# [TASK PROMPT]
Look through the material below. Copy every line with the string "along" in it.

# [DATA]
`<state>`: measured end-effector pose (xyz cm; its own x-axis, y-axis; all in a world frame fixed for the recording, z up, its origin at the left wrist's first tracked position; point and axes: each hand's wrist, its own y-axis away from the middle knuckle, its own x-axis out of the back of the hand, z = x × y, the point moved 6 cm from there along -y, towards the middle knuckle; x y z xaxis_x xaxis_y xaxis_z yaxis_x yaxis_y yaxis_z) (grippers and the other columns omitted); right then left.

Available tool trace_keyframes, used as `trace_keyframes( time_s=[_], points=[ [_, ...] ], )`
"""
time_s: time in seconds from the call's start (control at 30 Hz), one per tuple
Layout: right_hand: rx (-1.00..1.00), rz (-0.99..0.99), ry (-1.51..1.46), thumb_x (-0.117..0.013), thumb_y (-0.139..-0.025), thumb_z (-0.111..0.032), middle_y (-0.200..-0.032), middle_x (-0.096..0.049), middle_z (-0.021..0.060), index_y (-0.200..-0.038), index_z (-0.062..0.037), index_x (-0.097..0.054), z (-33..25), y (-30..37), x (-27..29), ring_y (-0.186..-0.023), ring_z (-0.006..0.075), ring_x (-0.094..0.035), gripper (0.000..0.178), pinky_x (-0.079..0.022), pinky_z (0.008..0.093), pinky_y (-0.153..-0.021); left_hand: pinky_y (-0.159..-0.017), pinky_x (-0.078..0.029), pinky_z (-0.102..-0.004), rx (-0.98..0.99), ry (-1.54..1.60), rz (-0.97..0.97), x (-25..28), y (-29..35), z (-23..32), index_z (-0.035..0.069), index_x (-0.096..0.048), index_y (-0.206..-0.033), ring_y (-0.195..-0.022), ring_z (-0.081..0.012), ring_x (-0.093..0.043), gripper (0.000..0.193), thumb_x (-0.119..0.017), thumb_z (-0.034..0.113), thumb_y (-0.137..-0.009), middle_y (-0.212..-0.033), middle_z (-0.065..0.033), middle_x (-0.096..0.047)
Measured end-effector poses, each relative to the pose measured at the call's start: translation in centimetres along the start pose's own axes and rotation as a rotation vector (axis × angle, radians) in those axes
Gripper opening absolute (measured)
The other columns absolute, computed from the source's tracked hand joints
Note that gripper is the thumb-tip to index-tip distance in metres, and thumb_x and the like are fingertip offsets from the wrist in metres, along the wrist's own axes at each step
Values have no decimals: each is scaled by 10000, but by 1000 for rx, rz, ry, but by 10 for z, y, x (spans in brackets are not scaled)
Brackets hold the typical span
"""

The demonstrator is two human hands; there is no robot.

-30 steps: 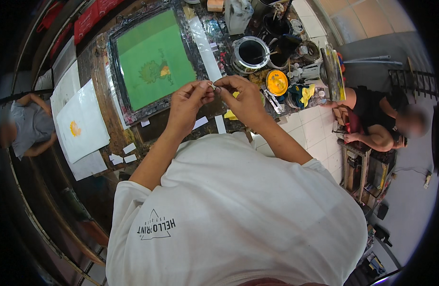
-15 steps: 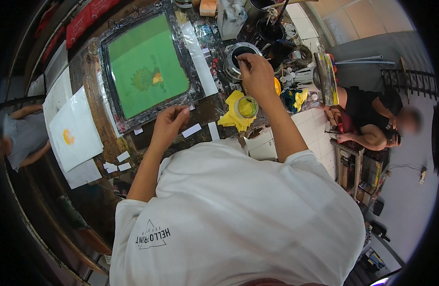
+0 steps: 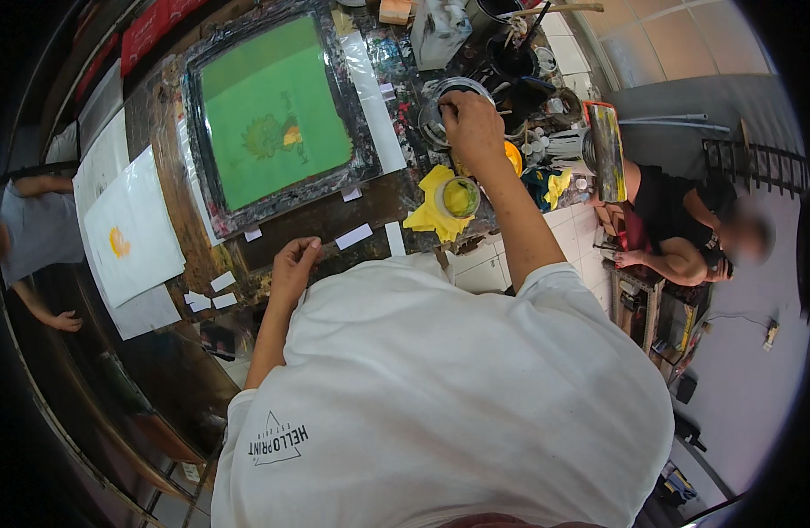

# [WRITTEN ANSWER]
`<state>`: measured end-effector pose (xyz cm; its own x-axis, y-axis; all in a world frame fixed for the recording, z up, its origin at the left wrist's first tracked position; point and axes: each hand's wrist, its own y-axis away from the middle knuckle, its own x-axis out of the back of the hand, z = x × y, the point moved 6 cm from there along -y, towards the middle knuckle; x y z xaxis_x xaxis_y xaxis_z yaxis_x yaxis_y yaxis_z) (grippers and the other columns omitted); right then left.
Measured end-effector poses, each relative to the pose measured at the call's start: translation in centimetres along the start pose's own axes and rotation as a rotation vector (axis × angle, radians) in those axes
Note that gripper is the thumb-tip to index-tip distance in metres, and thumb_x and the like are fingertip offsets from the wrist in metres, along the wrist's own axes at each step

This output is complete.